§ Aim of the exercise
Review the material line by line. Identify and copy every line that contains the string "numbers".

** Data excerpt follows **

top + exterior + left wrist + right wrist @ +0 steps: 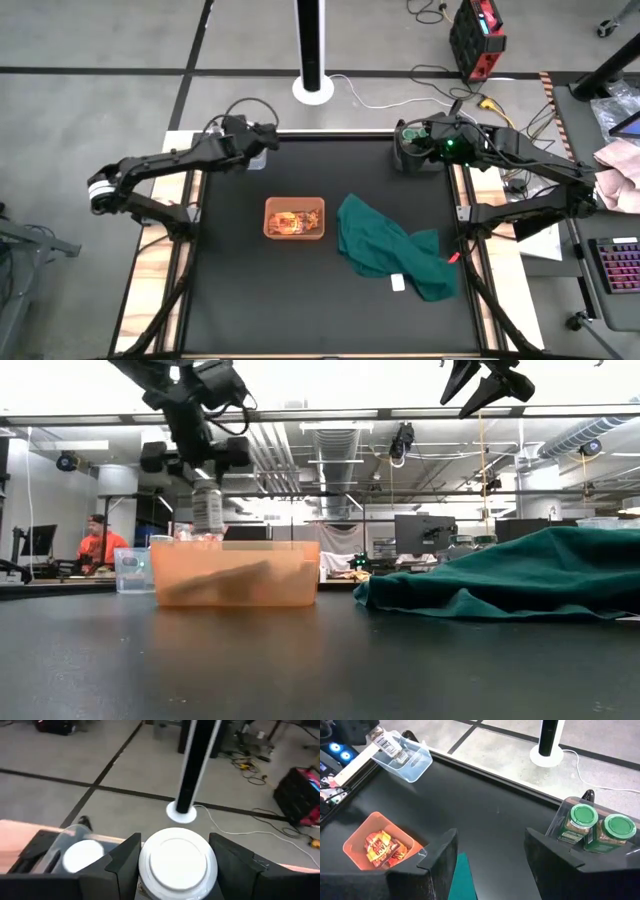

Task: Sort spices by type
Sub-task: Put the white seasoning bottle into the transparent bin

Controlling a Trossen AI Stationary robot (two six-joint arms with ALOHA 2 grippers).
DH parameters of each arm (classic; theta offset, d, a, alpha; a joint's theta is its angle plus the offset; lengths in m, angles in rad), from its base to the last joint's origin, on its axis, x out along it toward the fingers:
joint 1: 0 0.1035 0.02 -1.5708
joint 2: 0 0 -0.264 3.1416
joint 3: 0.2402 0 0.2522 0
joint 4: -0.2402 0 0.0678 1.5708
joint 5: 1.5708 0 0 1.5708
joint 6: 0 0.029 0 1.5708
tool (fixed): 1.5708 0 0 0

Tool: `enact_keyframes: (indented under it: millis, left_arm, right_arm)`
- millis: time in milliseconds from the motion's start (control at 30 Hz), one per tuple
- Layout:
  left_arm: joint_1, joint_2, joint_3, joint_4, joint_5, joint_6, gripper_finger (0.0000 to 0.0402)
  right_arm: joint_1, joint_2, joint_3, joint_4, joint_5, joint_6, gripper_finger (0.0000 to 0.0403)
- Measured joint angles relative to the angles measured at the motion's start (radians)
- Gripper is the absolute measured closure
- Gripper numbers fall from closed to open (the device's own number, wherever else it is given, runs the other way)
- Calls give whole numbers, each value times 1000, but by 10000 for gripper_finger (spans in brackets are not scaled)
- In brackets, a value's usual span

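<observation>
At the far left corner of the table — held jar: a white-capped jar [177, 861] is pinched between the fingers of the left gripper [175, 865], above a clear bin [402, 756].
Green-capped jars [600, 831]: two, side by side in a clear bin [559, 820] at the far right corner.
Right gripper [490, 857]: jaws spread, holding nothing — near those jars.
Packets [294, 221]: orange-red, inside the orange tray [294, 237] at the centre.
Cloth [390, 248]: dark green, right of the tray.

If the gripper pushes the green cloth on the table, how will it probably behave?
The green cloth lies crumpled in folds, so it is probably floppy and would bunch up rather than slide as one piece. The small white block resting on it would likely shift along with it.
</observation>
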Motion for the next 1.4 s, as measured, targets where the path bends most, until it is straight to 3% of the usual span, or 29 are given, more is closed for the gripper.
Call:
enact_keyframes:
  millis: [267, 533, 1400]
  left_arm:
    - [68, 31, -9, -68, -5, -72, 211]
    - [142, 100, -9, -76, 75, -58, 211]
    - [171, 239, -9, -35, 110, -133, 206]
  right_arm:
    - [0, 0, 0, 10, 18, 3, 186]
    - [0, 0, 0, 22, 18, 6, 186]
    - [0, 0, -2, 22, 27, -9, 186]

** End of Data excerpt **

§ Answer section
- Gripper numbers fall from closed to open (the device's own number, wherever else it is given, runs the other way)
- Calls give whole numbers, each value times 1000, but by 10000 for gripper_finger (spans in brackets are not scaled)

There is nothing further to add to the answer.